Talk:Community Wishlist/Wishes/Software for turning articles into spoken Wikipedia audios using novel AI voice tech
Add topicThis page is for discussions related to the Community Wishlist/Wishes/Software for turning articles into spoken Wikipedia audios using novel AI voice tech page.
Please remember to:
|
![]() |
Thank you
[edit]@Prototyperspective, thank you for sharing a problem with the Community Wishlist. We will get back to you with further questions if need be. –– STei (WMF) (talk) 13:15, 18 October 2024 (UTC)
Generate spoken content on the fly
[edit]I completely agree with your proposal and am genuinely glad to see it addressed. In today's AI landscape though, I believe we already have the capability to generate spoken content dynamically. Rather than relying on pre-recorded audio, AI can read the most current version of an article on the fly, ensuring that the content is always up to date without needing to refresh recordings. This approach also could allow us to preserve energy and focus it on developing other useful features related to this functionality, like the ability to read only specific sections of an article, fast forward or rewind by a certain duration, adjust playback speed, or even customize the voice style or accent, making article navigation more efficient and personalized. - Klein Muçi (talk) 23:55, 20 October 2024 (UTC)
- Well I expected that this issue is raised, there's many problems with that which is why this proposal was deliberately not about on-the-fly generation and I'm sure I'll forget to raise some of them but I guess there's no way around addressing this (and thanks for asking). Maybe there even is a way to implement it via on-the-fly generation but it would overcomplicate things for no reason and make it much harder to implement well without drawbacks if that's possible at all (and I think in practice it isn't).

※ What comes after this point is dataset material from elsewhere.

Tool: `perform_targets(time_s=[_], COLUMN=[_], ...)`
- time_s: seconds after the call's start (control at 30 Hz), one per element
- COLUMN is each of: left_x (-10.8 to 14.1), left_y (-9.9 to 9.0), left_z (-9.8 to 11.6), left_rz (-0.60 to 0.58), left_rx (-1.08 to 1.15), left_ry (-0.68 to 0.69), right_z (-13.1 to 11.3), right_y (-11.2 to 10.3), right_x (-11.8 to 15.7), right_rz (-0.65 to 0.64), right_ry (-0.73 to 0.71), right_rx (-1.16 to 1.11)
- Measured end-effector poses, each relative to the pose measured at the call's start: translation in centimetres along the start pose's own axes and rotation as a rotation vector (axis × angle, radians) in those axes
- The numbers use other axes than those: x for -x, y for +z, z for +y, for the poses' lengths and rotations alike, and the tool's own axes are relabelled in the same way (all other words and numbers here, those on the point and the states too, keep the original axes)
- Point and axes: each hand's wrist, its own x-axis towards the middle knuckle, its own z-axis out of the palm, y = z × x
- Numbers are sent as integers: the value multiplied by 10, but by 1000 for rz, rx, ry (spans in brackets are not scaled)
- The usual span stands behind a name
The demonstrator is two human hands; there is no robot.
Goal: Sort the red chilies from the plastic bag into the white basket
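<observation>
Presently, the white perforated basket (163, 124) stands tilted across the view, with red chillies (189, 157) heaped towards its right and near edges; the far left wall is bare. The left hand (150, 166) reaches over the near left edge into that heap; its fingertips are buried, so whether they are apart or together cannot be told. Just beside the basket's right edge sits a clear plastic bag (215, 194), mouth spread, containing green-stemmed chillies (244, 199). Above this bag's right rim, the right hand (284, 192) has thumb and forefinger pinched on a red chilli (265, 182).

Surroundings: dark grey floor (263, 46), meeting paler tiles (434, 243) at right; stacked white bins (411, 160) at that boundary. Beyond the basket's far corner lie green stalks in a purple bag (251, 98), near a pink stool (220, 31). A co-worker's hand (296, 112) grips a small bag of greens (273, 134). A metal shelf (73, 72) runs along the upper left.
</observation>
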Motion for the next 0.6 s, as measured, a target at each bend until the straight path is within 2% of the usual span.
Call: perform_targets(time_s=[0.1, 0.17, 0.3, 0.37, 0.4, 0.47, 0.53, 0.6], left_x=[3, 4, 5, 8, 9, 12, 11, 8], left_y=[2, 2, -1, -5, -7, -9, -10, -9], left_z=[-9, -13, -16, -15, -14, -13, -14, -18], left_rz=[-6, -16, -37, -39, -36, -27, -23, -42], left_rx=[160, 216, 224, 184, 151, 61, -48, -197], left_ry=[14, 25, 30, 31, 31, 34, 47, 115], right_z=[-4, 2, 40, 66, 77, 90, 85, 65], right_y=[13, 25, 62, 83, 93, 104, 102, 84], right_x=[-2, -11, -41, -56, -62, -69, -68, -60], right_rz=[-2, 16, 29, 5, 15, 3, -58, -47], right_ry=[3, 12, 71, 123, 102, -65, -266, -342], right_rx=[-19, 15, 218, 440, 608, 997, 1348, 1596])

- However, first of all you seem to have misunderstood the proposal: Rather than relying on pre-recorded audio, AI can read the most current version of an article[…]. This proposal is exactly about having a recent or the latest version of the article spoken by AI and it's not relying on "pre-recorded audio" – why do you think so?
- So here are the problems with on the fly generation of the very latest version of the article in case you also meant that (the quote above makes me unsure of that but other people will inevitably wonder about that as well):
- Generating audio dynamically would mean the audio can not be found and is not indexed, a key benefit of publishing the audio product is that people can find it
- It would require you to wait until the audio generation is done
- It would cause excessive server load that is not needed (and may also not be possible even if WMF had more computing resources due to the third-party servers)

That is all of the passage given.